◆ ABOUT THIS TASK
From the first line of the records below, transcribe each line exactly up to and including the one with "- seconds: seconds"; pictures stay out.
---*---
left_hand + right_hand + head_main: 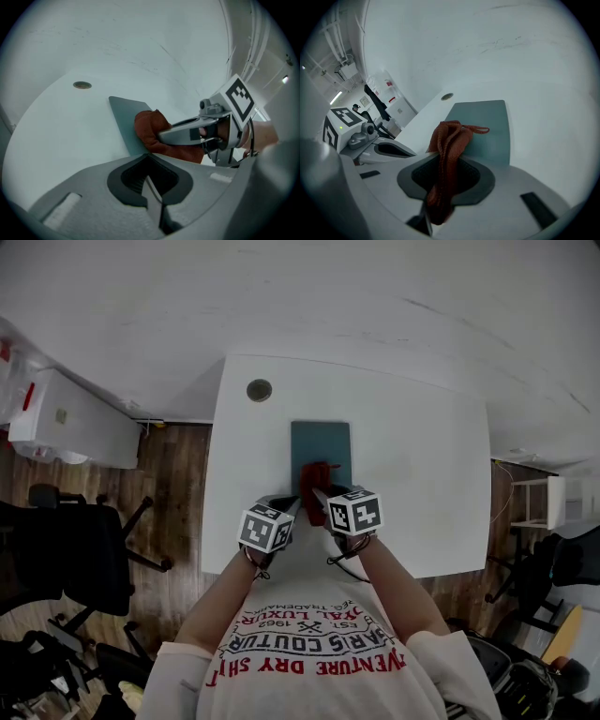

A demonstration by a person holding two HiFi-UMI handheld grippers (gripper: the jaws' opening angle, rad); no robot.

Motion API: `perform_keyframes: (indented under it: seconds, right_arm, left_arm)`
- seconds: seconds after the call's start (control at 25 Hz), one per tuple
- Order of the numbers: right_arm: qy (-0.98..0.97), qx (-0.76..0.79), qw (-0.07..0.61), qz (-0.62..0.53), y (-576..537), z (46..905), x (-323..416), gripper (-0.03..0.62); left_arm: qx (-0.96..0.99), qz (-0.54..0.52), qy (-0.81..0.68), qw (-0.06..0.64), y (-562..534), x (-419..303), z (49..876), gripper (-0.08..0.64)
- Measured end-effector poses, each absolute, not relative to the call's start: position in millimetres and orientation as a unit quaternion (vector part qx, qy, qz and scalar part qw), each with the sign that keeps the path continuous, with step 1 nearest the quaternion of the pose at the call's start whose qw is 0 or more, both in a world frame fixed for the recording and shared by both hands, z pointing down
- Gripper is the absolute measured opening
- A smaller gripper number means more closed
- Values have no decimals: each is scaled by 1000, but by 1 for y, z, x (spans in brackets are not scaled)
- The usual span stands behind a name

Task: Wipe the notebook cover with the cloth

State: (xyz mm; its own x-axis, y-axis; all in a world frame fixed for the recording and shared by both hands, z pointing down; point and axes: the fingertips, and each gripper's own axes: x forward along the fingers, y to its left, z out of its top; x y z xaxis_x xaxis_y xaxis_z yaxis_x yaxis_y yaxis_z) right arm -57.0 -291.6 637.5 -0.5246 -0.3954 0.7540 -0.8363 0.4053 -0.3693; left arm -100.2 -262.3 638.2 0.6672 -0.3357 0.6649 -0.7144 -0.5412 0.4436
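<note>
Right gripper point(440, 187): jaws pinching the one red cloth point(449, 140), bunched and resting on the near end of the one teal notebook point(485, 122). The notebook lies flat mid-counter point(422, 456).
Left gripper point(152, 187): jaws pressed together, nothing between, just beside the notebook's near left corner.
One round grommet point(259, 390) sits at the far left, well apart.

Me at the worktop: my white short-sleeved T-shirt point(314, 657) carries red and dark lettering across the chest. The left tool point(293, 508) and the right tool point(318, 496) are grey, and each bears a white marker cube point(265, 528) printed with black squares. Dark cords point(262, 568) loop below the cubes. Close up, each tool has a smooth grey shell with a dark rounded recess point(133, 180) around the jaws.
</note>
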Motion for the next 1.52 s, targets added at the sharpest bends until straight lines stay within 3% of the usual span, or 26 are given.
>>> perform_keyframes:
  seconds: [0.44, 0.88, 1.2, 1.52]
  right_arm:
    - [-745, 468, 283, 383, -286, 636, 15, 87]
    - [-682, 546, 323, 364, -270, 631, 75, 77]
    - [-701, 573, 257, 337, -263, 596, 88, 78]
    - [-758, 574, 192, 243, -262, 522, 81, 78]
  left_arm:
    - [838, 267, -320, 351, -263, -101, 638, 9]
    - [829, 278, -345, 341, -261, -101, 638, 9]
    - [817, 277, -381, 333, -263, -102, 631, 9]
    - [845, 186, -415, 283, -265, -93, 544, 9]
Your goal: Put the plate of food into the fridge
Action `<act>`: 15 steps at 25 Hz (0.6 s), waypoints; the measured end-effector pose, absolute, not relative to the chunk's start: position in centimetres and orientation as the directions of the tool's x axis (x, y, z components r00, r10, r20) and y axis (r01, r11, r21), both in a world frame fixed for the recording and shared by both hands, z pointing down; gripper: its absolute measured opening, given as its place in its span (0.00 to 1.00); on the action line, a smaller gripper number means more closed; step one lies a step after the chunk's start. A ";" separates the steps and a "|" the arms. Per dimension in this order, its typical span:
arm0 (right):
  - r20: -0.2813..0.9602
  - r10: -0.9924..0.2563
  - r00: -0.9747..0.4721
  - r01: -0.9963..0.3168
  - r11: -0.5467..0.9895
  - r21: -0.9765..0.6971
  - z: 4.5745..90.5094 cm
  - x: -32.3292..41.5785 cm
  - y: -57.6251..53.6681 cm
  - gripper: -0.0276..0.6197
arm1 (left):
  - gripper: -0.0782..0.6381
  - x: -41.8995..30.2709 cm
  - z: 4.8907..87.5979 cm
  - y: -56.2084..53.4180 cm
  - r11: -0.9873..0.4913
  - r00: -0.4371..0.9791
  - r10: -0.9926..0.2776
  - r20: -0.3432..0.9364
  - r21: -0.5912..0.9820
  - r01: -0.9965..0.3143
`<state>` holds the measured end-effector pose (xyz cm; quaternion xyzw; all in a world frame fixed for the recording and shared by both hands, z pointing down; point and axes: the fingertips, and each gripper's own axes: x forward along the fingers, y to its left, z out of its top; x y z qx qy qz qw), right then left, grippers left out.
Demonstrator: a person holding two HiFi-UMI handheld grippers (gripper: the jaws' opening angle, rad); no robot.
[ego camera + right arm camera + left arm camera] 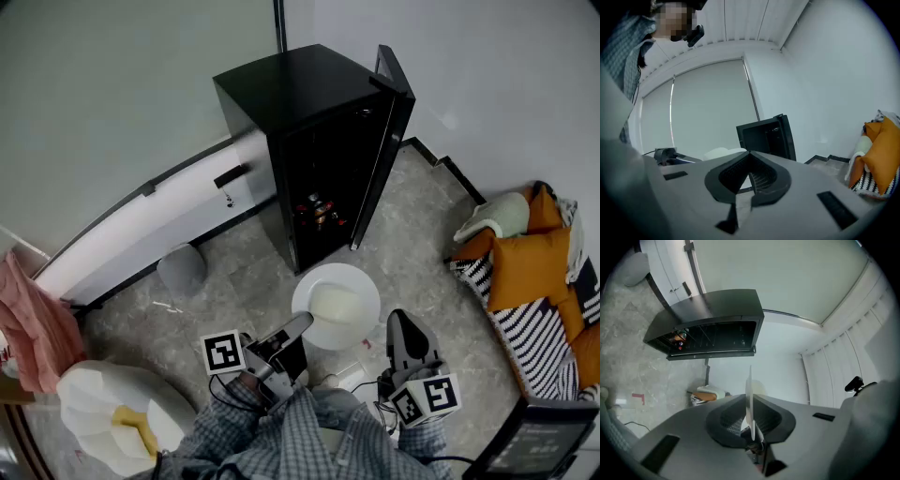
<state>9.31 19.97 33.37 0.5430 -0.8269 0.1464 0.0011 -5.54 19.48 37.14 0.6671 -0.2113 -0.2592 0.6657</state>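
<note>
A black mini fridge (pixel 300 103) stands against the wall with its door (pixel 386 141) swung open to the right; its dark inside shows in the left gripper view (pixel 712 331). A white plate (pixel 349 281) bearing pale food (pixel 335 305) hovers over the floor just in front of the fridge. My left gripper (pixel 302 324) is shut on the plate's near rim; in its own view (pixel 751 420) the plate (pixel 750 385) stands edge-on between the jaws. My right gripper (pixel 405 330) is beside the plate at its right, shut and empty (pixel 749 158). The fridge (pixel 766 136) lies ahead of it.
Bottles and cans (pixel 319 211) fill a low fridge shelf. A grey pouf (pixel 183 269) sits left of the fridge. A sofa with orange cushions (pixel 530 267) is at the right, a white and yellow object (pixel 112 417) and pink cloth (pixel 33 328) at the lower left.
</note>
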 end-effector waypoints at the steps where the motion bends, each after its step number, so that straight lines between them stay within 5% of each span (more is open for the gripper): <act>1: 0.161 -0.897 -0.412 -0.898 0.369 -0.240 33.4 9.3 20.0 0.06 | 0.15 -5.6 37.1 19.4 -0.026 0.776 -0.628 -0.065 0.998 0.063; 10: 0.173 -0.891 -0.420 -0.896 0.378 -0.232 33.1 9.2 20.0 0.06 | 0.16 -5.5 36.8 19.4 -0.024 0.773 -0.631 -0.064 0.998 0.063; 15: 0.196 -0.876 -0.441 -0.849 0.337 -0.406 33.7 9.0 20.0 0.06 | 0.16 -5.7 37.0 19.4 -0.021 0.772 -0.633 -0.062 0.998 0.063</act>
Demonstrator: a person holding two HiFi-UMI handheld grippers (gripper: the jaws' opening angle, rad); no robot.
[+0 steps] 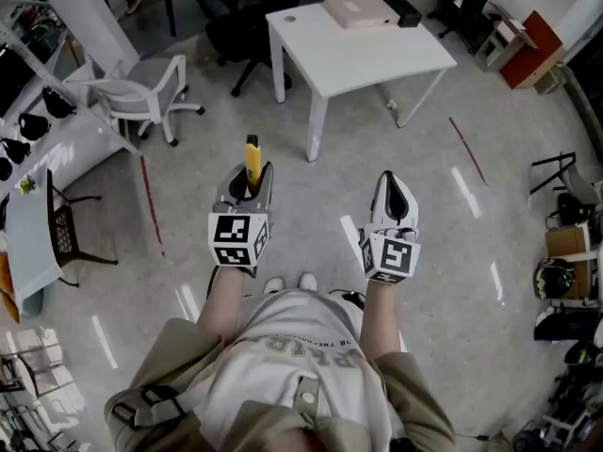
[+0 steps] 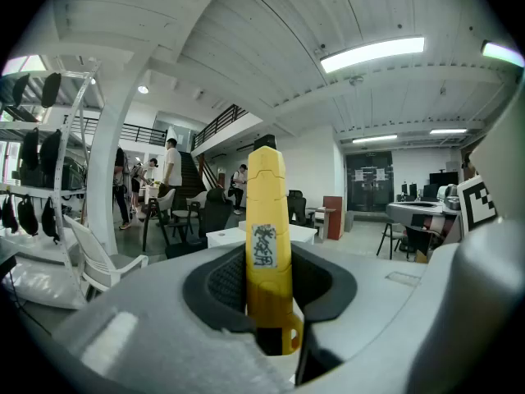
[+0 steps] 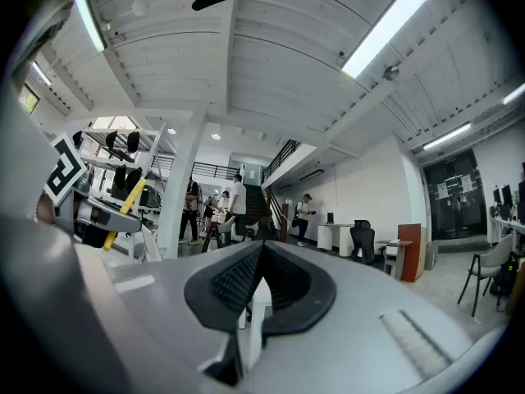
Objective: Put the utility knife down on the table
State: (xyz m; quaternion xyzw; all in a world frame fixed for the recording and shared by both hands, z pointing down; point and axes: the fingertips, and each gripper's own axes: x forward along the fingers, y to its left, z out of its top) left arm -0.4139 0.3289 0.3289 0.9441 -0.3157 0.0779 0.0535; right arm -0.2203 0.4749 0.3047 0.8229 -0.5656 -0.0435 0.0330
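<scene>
My left gripper (image 1: pixel 247 183) is shut on a yellow utility knife (image 1: pixel 252 161), which sticks out forward past the jaws. In the left gripper view the knife (image 2: pixel 267 245) stands upright between the black pads, with a worn label on its body. My right gripper (image 1: pixel 395 196) is shut with nothing in it; its black pads (image 3: pixel 238 284) meet in the right gripper view. Both grippers hang over bare floor, short of the white table (image 1: pixel 349 55) ahead. The left gripper with the knife (image 3: pixel 123 208) also shows at the left of the right gripper view.
A flat box (image 1: pixel 358 9) and a dark item (image 1: pixel 403 11) lie on the white table's far part. A white chair (image 1: pixel 141 92) stands to the left, a black office chair (image 1: pixel 240 31) behind the table. Shelves and gear line both sides. People stand far off (image 2: pixel 171 171).
</scene>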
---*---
◆ ANSWER TO THIS PROBLEM
left_hand + right_hand + head_main: 

A demonstration by a person holding two HiFi-UMI handheld grippers (gripper: the jaws' opening angle, rad); no robot.

Motion API: `perform_keyframes: (indented under it: seconds, right_arm, left_arm)`
- seconds: seconds after the call's start (control at 25 Hz), one per tuple

That finishes the answer to the exercise.